GM’s current plans, however, don’t include moving production from South Korea to the U.S. The company is holding talks with government and union officials, and it expects to determine the fate of its remaining three Korean plants in a matter of weeks, according to Reuters. GM said the restructuring may ultimately impact parts of its global operations.
“The Gunsan plant announcement is related to our need to restructure our business in South Korea. Depending on the outcome of those restructuring efforts, there could be broad global implications,” a GM spokesperson told FOX Business.
In January 2017, GM said it would invest an additional $1 billion in the U.S. and move production of some parts from Mexico to the U.S. Other automakers have taken steps to build more models in the U.S. Fiat Chrysler Automobiles (NYSE:FCAU) recently announced that Mexican production of heavy-duty Ram pickup trucks will move north of the border in 2020.
South Korea has served as a key manufacturing base for GM, which exports several models to markets around the world. GM Korea sold 132,377 vehicles in its home market last year while exporting roughly 390,000 vehicles to 120 global markets, according to Automotive News. The Buick Encore, for example, is built in South Korea and shipped to U.S. dealers.

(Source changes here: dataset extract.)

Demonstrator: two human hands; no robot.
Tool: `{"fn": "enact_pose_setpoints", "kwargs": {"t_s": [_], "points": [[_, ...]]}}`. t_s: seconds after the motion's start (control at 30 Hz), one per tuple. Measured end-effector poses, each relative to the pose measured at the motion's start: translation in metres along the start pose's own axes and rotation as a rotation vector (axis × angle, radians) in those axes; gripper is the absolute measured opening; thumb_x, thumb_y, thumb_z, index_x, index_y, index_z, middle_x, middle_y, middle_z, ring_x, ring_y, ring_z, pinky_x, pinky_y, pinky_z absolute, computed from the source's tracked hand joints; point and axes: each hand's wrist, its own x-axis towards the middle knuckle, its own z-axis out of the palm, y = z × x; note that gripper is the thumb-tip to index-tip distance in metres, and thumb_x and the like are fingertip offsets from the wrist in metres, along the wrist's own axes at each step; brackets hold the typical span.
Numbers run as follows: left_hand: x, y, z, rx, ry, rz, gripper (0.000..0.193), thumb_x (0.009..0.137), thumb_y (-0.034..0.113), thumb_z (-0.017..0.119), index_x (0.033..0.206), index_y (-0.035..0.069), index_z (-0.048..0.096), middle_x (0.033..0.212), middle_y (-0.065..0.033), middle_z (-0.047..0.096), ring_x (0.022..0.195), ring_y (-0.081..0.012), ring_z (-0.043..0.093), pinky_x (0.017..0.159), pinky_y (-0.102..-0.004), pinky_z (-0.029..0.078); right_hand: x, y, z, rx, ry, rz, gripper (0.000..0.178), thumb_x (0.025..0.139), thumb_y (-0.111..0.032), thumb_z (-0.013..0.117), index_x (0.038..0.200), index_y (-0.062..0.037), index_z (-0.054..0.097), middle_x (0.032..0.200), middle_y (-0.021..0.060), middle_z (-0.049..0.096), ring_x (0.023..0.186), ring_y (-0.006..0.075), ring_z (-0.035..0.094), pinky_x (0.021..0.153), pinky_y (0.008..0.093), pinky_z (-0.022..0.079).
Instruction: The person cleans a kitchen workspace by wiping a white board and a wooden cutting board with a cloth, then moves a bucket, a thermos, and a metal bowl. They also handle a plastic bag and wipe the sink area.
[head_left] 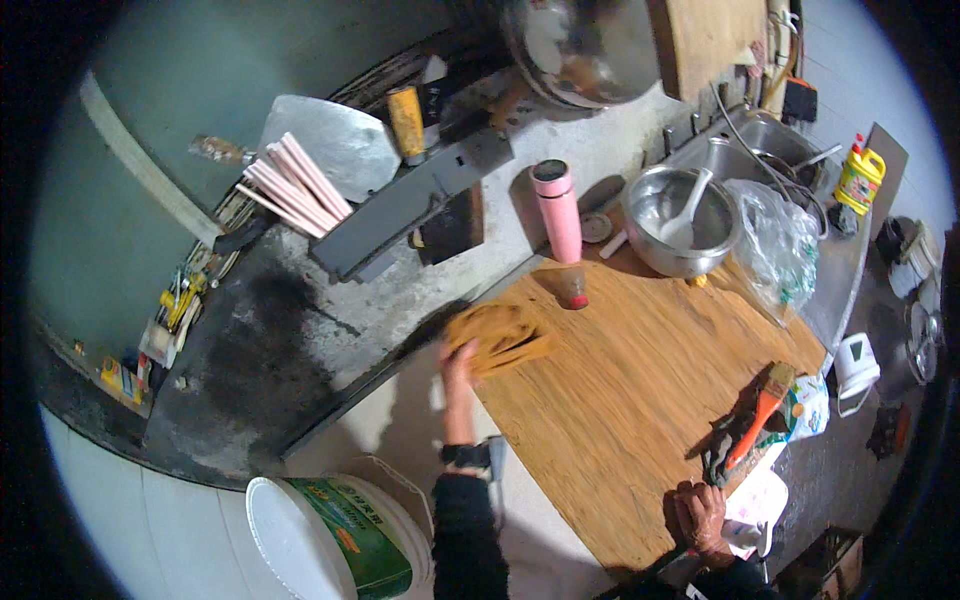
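At the left edge of a wooden board [640,400], my left hand [460,365] is closed on a bunched brown cloth [500,335]. That cloth lies partly on the board and partly over its edge. My right hand [703,515] rests at the board's near right edge, fingers bent loosely over the wood; nothing shows in it. Just beyond that hand lies a brush with an orange handle [755,428], beside a crumpled dark thing [718,455]. A small red-capped jar [573,290] stands on the board's far part, beside a pink flask [560,215].
A metal bowl [685,262] holding a white ladle stands at the back, by a clear plastic bag [775,240] and a sink [770,135]. To the left are a grey metal bar [400,210] and pink rods [295,190]. A white-green bucket [345,540] stands near my left arm.
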Motion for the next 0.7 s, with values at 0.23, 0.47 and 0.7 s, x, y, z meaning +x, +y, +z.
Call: {"fn": "enact_pose_setpoints", "kwargs": {"t_s": [0.23, 0.47, 0.7], "points": [[-0.021, -0.013, -0.188, 0.283, 0.611, 0.113, 0.055, 0.075, 0.020, 0.066, 0.124, 0.005, 0.047, 0.112, -0.0122, 0.057, 0.092, -0.0271, 0.059, 0.074, -0.0360, 0.051, 0.009, -0.009, -0.012, 0.076, -0.022, 0.036, 0.017, 0.070, -0.016, 0.066, 0.086, -0.0114, 0.061, 0.084, 0.0076, 0.053, 0.076, 0.0282, 0.050, 0.065, 0.0401, 0.037], [-0.006, -0.059, -0.151, 0.819, 0.300, 0.269, 0.046, 0.078, 0.023, 0.066, 0.116, 0.003, 0.053, 0.117, -0.0127, 0.054, 0.099, -0.0241, 0.055, 0.083, -0.0328, 0.047, 0.012, -0.010, -0.011, 0.098, -0.044, 0.041, 0.016, 0.068, -0.011, 0.066, 0.083, -0.0104, 0.061, 0.078, 0.0089, 0.051, 0.075, 0.0285, 0.051, 0.065, 0.0396, 0.038], [-0.024, -0.086, 0.084, 0.550, -0.223, 0.157, 0.043, 0.081, 0.016, 0.063, 0.119, 0.002, 0.049, 0.109, -0.0069, 0.057, 0.089, -0.0167, 0.056, 0.074, -0.0295, 0.047, 0.010, -0.006, -0.007, 0.060, -0.018, -0.014, 0.015, 0.071, -0.016, 0.064, 0.083, -0.0090, 0.058, 0.082, 0.0101, 0.050, 0.074, 0.0295, 0.049, 0.063, 0.0414, 0.036]]}}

Rising labor costs and weak demand for the small cars it builds in the country put a strain on GM’s Korean operations. GM also used Korea as a major export hub for Europe, but the company pulled the Chevrolet brand from European markets and later sold Opel and Vauxhall to France’s PSA Group, the parent company of Peugeot.
The moves in Europe and South Korea come as GM reviews its international businesses. CEO Mary Barra has turned GM’s focus onto the most profitable regions, such as North America and China, leading an effort to cut bait from underperforming markets.
GM shares dropped 1.4% to $41.40 on Tuesday.